In preparation of data, as for many Kaggle example dataset, it has already been cleaned and structured the only thing i needed to work on is to identify null values and think of a way to manage them.

as this is only an initial baseline model then i opted to simply remove the nulls which will provide decent volume of the imbalanced dataset 80% — not looking, 20% — looking. which to me as a baseline looks alright :)

Analyse the data

The simplest way to analyse the data is to look into the distributions of each feature. with this I have used pandas profiling. I also wanted to see how the categorical features related to the target variable. with this I looked into the Odds and see the Weight of Evidence that the variables will provide.

Odds — shows experience / enrolled in the unversity tends to have higher odds to move

Weight of evidence — shows the same experience and those enrolled in university.;[

Modelling the baseline

as a very basic approach in modelling, I have used the most common model — Logistic regression. though i have also tried Random Forest. for the purposes of exploring, lets just focus on the logistic regression for now.

The model i created shows an AUC (Area under the curve) of 0.75, however what i wanted to see though are the coefficients produced by the model found below:

Coefficients (plotted)

this gives me a sense and intuitively shows that years of experience are one of the indicators to of job movement as a data scientist.

Conclusion/Call to Action:

Question 1. Answer — In relation to the question asked initially, the 2 numerical features are not correlated which would be a good feature to use as a predictor.

Question 2. Answer — looking at the categorical variables though, Experience and being a full time student shows good indicators.

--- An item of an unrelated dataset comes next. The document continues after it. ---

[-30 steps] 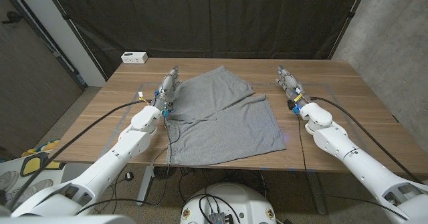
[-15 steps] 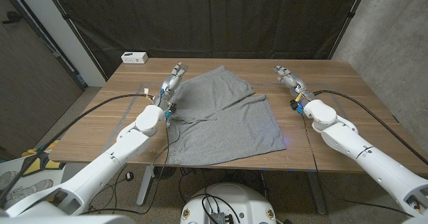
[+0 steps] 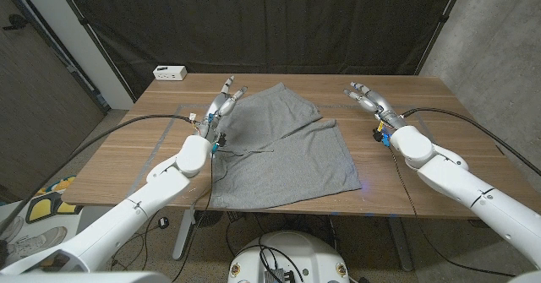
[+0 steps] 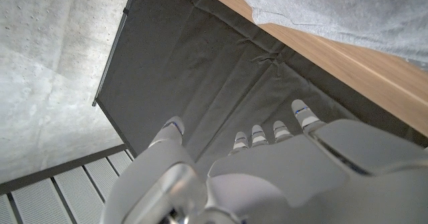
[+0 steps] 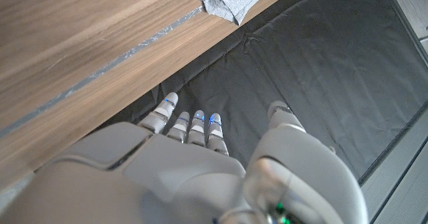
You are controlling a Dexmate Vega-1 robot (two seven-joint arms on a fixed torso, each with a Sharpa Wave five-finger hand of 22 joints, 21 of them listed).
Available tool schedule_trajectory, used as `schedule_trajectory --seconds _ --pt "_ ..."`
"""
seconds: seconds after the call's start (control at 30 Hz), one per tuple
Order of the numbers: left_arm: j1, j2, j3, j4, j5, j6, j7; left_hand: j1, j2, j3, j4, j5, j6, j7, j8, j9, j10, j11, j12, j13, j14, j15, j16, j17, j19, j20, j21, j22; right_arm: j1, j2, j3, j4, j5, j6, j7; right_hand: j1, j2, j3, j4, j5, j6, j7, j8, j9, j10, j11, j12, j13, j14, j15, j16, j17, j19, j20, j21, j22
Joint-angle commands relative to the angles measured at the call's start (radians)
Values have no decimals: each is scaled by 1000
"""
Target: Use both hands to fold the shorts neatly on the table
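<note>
Currently grey shorts [image 3: 283, 148] lie spread on the wooden table [image 3: 439, 122], mid-table, near hem reaching the front edge; left hand [image 3: 225, 104] sits at the shorts' far left edge, fingers spread, gripping nothing; right hand [image 3: 370, 97] is well apart from the cloth over bare wood, fingers splayed, empty; white box [image 3: 170, 73] at the far left corner.

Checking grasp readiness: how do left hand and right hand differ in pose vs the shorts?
The left hand hovers at the far left edge of the gray shorts; the right hand is apart from them, over bare table. The left hand's fingers point away from the robot; the right hand's angle inward. Both are open, holding nothing.
</note>
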State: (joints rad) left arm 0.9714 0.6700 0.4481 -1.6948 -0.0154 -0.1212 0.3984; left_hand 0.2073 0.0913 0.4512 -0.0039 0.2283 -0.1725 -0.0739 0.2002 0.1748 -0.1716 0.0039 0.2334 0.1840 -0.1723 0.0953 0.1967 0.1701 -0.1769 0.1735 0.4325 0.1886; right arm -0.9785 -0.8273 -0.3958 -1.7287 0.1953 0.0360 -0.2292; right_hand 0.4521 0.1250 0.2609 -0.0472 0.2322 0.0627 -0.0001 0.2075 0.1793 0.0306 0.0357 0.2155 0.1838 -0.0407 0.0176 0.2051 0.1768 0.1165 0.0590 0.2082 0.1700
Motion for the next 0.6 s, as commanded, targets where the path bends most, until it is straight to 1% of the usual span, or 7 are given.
schedule_trajectory --seconds 0.03,0.07,0.27,0.37,0.47,0.57,0.6 --pt "66 38 1 -138 161 74 82 16 -1 2 -7 -3 -35 -5 4 1 -20 -1 7 2 -60 3 3 4 -103 5 -4 4 -79 -79 29 -147 -127 -84 -65 14 -2 4 -14 -3 15 -1 7 3 17 -1 10 6 6 0 3 1 17 -1 5 3" --pt "71 41 1 -147 174 79 87 17 -3 2 -9 -5 -34 -6 4 1 -18 -2 7 2 -58 4 3 4 -103 6 -4 4 -84 -83 31 -146 -129 -71 -60 16 -3 4 -17 -4 18 -2 7 3 19 -4 9 6 8 -1 3 1 18 -1 5 3" --pt "104 62 0 -208 252 121 104 24 -10 1 -19 -11 -30 -7 3 2 -10 0 8 2 -51 3 3 4 -102 8 -6 4 -117 -117 39 -217 -187 -133 -69 24 -5 7 -25 -8 26 -6 7 3 25 -8 9 6 12 -5 2 1 22 -4 4 3" --pt "125 69 -4 -235 278 134 112 27 -10 1 -22 -13 -29 -7 3 2 -9 -3 6 2 -50 2 3 4 -102 8 -7 4 -143 -133 49 -251 -218 -155 -85 27 -6 7 -28 -9 27 -7 7 3 27 -9 9 6 13 -5 1 1 23 -6 3 3" --pt "148 80 -5 -264 317 150 125 30 -12 1 -25 -15 -28 -8 2 2 -6 -3 7 2 -49 2 2 4 -102 8 -7 4 -172 -152 68 -280 -222 -164 -83 29 -7 8 -31 -11 29 -9 6 3 29 -9 8 6 15 -7 1 1 26 -6 4 3" --pt "170 91 -7 -292 350 161 132 32 -13 1 -28 -17 -28 -9 1 2 -6 -2 6 2 -49 2 1 4 -102 7 -8 4 -204 -169 83 -322 -259 -207 -106 31 -7 9 -34 -12 33 -10 7 3 31 -11 8 6 18 -8 1 1 27 -6 3 3" --pt "176 94 -9 -299 357 159 134 32 -14 1 -29 -18 -28 -9 1 2 -5 -2 6 2 -49 3 1 4 -102 8 -9 4 -216 -171 92 -327 -256 -200 -110 32 -7 9 -35 -13 34 -10 7 4 31 -12 7 6 20 -10 1 1 29 -7 4 3"
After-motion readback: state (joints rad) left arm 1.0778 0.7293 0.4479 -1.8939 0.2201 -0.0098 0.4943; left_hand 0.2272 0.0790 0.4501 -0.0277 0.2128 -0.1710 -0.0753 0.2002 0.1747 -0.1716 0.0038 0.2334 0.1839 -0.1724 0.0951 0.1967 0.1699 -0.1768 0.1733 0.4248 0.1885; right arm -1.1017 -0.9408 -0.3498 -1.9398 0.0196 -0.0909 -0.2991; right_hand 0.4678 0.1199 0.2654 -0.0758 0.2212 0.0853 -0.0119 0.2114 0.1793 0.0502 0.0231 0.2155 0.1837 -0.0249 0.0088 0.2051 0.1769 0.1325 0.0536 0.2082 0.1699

Question 3. Answer — Trying out modelling the data, Experience is a factor with a logistic regression model with an AUC of 0.75

Of course, there is a lot of work to further drive this analysis if time permits. but just to conclude this specific iteration. we have seen that experience would be a driver of job change… maybe expectations are different? maybe job satisfaction? well personally i would agree with it.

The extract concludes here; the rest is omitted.